The 2023 plenary lecture by Atul Butte, MD, PhD, highlighted how big data and machine learning are defining a new wave of evidence-based medicine. His view that “evidence-based medicine is data-driven medicine” and that “data is the new soil," allude to his life-long bet to leveraged data as fertile ground on which unpredictable but logical ways to improve medical practice are cultivated using artificial intelligence (AI). This is an exciting new area of health informatics and personalized medicine that might put AI on a collision path with key opinion leaders if ignored.

Trained as a computer scientist and pediatrician, Butte is a Priscilla Chan and Mark Zuckerberg distinguished professor at the University of California, San Francisco (UCSF). He is also the chief data scientist for the University of California Health Academic Centers and inaugural director of the Bakar Computational Health Sciences Institute at UCSF.

With 20 years of research funding from the NIH, 24 patents, and over 300 published papers, Butte is truly a prolific physician-scientist and inventor. He has been a member of the National Academy of Medicine since 2015 and was recognized in 2013 as a White House Champion of Change for promoting science through publicly available data. His plenary lecture this year and CV truly suggest where big data and deep learning go, big ideas are not too far behind.

His lecture illustrated how data-driven initiatives have transformed medical practice within the University of California health system. His research began with successful efforts to use machine learning along with public cancer genomics and real-life drug therapy data for drug repositioning. This approach led to a successful startup called NuMedii that focuses on finding support for new FDA-approved indications for available drugs.

Another company, Personalis, Inc., leveraged publicly available cancer genomics data and machine learning to help improve cancer diagnostics and treatment.

Butte also talked about how one of the most expansive data sets, electronic health records (EHR), could be leveraged using deep machine learning to identify safe and effective ways to cut pharmacotherapy costs or improve treatment strategies for common diseases such as diabetes.

Using a combined “modern database” composed of EHRs from nearly 9 million patients in the UC Health System, this plenary truly lived up to anticipation.

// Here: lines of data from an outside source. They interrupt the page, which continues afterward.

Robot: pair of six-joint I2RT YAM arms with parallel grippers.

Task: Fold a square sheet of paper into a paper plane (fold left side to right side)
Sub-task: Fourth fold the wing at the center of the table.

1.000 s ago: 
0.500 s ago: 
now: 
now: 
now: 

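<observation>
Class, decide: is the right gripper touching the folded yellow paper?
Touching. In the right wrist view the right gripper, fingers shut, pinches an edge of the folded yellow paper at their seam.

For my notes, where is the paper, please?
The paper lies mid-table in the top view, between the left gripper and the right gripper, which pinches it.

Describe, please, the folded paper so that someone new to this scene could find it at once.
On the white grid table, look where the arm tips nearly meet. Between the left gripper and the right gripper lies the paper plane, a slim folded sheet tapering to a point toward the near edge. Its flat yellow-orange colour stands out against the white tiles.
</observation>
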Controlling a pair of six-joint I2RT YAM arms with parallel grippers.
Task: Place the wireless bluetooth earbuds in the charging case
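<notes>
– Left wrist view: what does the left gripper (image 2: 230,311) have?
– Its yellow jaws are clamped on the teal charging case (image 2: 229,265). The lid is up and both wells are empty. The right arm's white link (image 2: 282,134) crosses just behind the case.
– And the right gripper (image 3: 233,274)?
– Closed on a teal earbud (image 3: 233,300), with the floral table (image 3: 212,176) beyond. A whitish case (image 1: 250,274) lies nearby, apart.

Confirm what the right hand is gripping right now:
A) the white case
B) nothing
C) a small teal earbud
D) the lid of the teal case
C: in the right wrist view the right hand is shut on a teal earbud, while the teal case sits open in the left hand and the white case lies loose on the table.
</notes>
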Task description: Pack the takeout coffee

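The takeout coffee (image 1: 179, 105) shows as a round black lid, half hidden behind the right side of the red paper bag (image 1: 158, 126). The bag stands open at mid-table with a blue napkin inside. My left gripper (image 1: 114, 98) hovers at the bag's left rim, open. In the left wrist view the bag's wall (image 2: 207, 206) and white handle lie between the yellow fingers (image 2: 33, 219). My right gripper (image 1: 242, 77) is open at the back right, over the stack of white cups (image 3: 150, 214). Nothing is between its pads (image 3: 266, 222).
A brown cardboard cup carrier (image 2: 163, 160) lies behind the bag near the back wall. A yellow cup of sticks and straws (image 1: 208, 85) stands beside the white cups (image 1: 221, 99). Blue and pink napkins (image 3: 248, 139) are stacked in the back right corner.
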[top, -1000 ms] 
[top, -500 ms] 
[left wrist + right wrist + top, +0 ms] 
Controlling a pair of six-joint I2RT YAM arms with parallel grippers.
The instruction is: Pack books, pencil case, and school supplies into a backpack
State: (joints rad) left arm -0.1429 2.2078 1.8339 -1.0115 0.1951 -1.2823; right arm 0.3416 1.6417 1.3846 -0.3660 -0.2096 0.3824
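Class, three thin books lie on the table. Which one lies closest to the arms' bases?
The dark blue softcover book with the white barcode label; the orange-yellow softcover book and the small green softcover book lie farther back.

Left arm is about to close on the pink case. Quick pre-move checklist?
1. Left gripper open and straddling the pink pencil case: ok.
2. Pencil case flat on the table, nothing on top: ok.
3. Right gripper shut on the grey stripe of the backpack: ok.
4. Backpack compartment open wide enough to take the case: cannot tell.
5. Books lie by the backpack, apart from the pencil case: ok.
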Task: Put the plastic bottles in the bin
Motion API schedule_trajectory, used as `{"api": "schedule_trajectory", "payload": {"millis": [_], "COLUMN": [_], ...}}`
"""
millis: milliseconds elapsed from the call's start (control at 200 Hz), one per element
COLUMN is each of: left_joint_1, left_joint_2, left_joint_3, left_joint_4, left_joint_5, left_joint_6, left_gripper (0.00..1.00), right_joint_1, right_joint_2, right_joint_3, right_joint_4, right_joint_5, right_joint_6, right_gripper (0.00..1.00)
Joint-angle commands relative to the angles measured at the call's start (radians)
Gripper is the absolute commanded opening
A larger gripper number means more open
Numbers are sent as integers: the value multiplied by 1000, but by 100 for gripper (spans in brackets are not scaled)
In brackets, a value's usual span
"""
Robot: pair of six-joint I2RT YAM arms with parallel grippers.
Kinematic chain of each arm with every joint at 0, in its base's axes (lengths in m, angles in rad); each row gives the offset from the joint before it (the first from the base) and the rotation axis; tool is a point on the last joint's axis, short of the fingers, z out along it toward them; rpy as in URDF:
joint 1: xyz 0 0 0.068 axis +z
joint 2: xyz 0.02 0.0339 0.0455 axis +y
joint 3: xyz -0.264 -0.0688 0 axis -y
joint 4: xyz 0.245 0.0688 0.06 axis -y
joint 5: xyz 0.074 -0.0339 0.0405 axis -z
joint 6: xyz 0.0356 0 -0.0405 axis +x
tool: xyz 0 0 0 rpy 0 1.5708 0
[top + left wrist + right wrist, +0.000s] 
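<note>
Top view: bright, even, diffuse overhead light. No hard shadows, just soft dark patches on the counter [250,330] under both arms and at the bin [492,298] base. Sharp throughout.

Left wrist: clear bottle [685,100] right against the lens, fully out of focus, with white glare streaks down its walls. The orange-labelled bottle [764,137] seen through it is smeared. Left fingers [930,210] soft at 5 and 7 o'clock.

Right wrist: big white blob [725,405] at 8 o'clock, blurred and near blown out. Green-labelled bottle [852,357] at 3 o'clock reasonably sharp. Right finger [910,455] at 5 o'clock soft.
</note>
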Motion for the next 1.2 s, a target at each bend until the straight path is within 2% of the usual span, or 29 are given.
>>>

Attendees got key insights on how Internal Review Board reliance and centralized contracting can help build a single accountable care organization (ACO) and clinically integrated networks that are compatible with a deep learning healthcare system. This model of care has been adopted at the Center for Real World evidence at UCSF where AI is used to find actionable answers from available clinical data.

In the end, the lecture painted a picture of the future of medicine and how AI will shape it. With the patient always at center stage, federal legislation continues to advocate for better patient access to health records and future accountable care is likely to use AI to help health professionals and patients alike.

Large healthcare systems such as UC Health System continue to find new ways to share health records with patients, including deidentified records that can be applied to a large language model. Butte said he already can foresee a future where AI will play a role in helping patients understand their health records.

Technologies such as ChatGPT are already being tested in applications such as identification of investigational new drugs and interpretation of complex genomics. As such, one take home message was key opinion leaders might already be on a collision path with AI.